Just found this old email from a friend. Back in 2001, I was wondering whether I should buy a minidisc recorder, and so I asked him what the deal with them was. His reply clinched it. Here it is in it’s full glory…
Subject: What is this, twen’y questions?
Matthew, Matthew, Matthew, what am I going to do with you…
Ahem, MiniDisc (MD) is non-linear as opposed to say, an audio CD burner which doesn’t allow you to make a ‘track sandwich’….
As you can see I’m not much good at technical jargon. So, basically here are the pros and cons:
- You can record from CD digitally or in analog. In Dig it will record track marks identically to the CD.
- You can delete/move a track mark without effecting the actual tracks.
- You can delete any track, the other tracks automatically shuffle together. Eg. If you delete all the recorded tracks but the last one, it then becomes the first one.

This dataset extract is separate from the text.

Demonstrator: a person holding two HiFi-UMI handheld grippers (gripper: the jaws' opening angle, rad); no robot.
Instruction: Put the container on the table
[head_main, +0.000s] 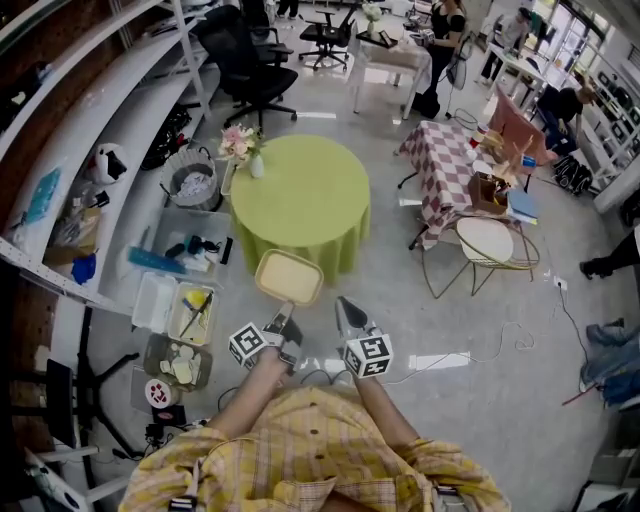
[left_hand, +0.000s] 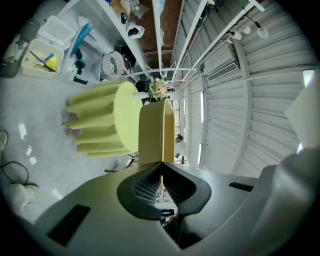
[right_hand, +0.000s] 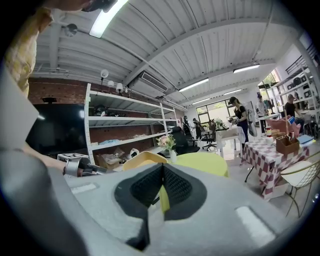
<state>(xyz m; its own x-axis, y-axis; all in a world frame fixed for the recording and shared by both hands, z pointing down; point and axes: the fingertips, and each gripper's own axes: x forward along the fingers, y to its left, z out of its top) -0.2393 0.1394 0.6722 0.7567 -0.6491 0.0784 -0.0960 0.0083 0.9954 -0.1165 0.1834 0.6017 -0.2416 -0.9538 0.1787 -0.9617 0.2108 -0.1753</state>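
Container (head_main: 288, 277) edge-on in left tongs (head_main: 284, 312), near green table (head_main: 300, 195)

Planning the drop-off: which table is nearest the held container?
The round green table, right beside the container; the checkered table stands farther off to the right.

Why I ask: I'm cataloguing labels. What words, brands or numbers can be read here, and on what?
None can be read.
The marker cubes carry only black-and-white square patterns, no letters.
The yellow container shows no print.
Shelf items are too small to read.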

- You can change the order of the tracks, even portions of the track, I’m a bit of a doyen in this department. If you get a machine I’ll do you a disk that’ll make you shit stools.

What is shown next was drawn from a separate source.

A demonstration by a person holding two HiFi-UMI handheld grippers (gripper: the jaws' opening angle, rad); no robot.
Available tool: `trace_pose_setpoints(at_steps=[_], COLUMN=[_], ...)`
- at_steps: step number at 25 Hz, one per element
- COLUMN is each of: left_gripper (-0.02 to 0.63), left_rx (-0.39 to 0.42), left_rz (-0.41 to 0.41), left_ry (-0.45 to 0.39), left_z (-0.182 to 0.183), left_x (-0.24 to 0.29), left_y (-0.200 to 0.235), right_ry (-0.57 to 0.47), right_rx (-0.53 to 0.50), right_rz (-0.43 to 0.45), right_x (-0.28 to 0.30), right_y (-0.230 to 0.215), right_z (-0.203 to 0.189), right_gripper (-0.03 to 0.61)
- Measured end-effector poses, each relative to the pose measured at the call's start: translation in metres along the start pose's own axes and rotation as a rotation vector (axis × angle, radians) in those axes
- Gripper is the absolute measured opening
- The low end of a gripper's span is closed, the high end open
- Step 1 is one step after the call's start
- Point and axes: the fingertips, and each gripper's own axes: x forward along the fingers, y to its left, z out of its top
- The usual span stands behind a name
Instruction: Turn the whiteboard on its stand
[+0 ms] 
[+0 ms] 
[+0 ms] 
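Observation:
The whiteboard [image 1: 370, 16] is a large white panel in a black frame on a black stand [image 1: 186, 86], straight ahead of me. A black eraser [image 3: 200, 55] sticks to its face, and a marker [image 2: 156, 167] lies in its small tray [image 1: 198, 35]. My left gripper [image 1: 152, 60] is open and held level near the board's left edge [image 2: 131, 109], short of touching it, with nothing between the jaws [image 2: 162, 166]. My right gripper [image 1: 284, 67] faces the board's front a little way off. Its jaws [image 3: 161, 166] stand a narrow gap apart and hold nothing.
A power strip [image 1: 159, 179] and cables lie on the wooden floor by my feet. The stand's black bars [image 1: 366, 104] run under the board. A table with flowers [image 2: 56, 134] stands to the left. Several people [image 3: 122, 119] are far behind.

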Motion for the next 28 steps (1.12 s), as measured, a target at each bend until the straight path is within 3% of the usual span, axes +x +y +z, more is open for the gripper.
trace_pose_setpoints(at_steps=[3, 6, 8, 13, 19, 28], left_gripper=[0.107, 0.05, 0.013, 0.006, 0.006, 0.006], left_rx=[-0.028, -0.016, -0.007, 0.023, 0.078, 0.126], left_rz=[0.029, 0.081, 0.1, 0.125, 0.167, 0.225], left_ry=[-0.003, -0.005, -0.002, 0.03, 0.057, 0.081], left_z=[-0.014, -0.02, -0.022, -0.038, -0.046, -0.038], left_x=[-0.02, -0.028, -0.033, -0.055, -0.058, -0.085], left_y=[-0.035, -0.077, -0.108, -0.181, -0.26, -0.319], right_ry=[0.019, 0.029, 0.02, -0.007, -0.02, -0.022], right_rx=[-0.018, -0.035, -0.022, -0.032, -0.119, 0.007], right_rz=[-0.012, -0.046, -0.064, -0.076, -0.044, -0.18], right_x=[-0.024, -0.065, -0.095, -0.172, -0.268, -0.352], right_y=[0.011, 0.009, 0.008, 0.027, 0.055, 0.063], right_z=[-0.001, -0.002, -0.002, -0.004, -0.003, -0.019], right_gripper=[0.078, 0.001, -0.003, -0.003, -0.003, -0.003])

- Each time you press record it creates a new track. Usually you would precede this by pressing ‘end search’, to avoid erasing over previously recorded tracks.

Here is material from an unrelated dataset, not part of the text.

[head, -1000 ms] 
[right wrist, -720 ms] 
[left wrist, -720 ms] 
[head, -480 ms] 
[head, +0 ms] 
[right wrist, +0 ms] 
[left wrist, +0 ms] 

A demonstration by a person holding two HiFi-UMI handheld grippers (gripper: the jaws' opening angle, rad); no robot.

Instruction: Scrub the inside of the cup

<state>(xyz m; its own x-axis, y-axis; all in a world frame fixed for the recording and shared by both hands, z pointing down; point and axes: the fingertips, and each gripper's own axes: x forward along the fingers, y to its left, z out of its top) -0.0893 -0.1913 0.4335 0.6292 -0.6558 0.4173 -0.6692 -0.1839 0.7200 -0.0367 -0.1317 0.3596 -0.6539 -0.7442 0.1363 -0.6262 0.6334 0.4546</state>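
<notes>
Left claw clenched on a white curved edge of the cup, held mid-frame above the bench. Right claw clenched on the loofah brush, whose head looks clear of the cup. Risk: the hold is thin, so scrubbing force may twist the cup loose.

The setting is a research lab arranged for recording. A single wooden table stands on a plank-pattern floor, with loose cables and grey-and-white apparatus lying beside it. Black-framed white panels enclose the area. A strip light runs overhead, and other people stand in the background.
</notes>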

- In/Outs may vary machine to machine. My portable recorder has Anal/Dig IN, Mic IN, Line OUT and phones OUT.
I’ve got three MiniDisc machines. One hifi component, one portable recorder/player and one portable play only. If you intend to just buy one, it’s got to be a portable recorder/player. It can be used with your hifi to Dig/Anal record your CD’s, you can edit/delete to your requirements and you can strut your funky stuff at the roller disco. Plus if you’re mic’d up you can take dictation, some are Voice Actuated.
- Recording is in Real Time, with the exception of a 2:1 I saw once. But that was part of one of those hideous microCD systems. I’m a seperates-man…
- Serial Copy Managment…If you record in Dig, the chances are you won’t be able to re-record this for a third party. You have to record Anal if want to bootleg.
- MD is a compressed format, which means that you do lose some information/fidelity. The compression system used sacrifices extreme top/bottom freqs that, in theory, are not detectable to the naked ear. However, audiophiles argue that it diminishes the ‘presence’ of the music. In my personal experience a first generation copy is rich in bass and treble and is sonically no different to the original. Second and third generation is a different story (I’ll tell you sometime). To be honest the soundstage depends on a number of factors: your amp, your speakers and your speaker cable.
Because of the above point I wouldn’t for example use MD to archive your collection of rare Django Rhienhardt 78’s. No, for that I’d use DAT, a more expensive format, but still considered more or less industry standard. That’s what I do with my early Frogs singles and Ray Barretto collection.
To sum up, if want a format to provide a soundtrack to a tube ride or sereptitiously record your group therapy sessions,Â MD is currently the primo format, bar none.
Sorry this is so vague, I’m useless.
He obviously has Sony stock.
Update: As a result of this, I bought, and still have somewhere, a Sony MZR700 which served me well until Mp3’s took me over.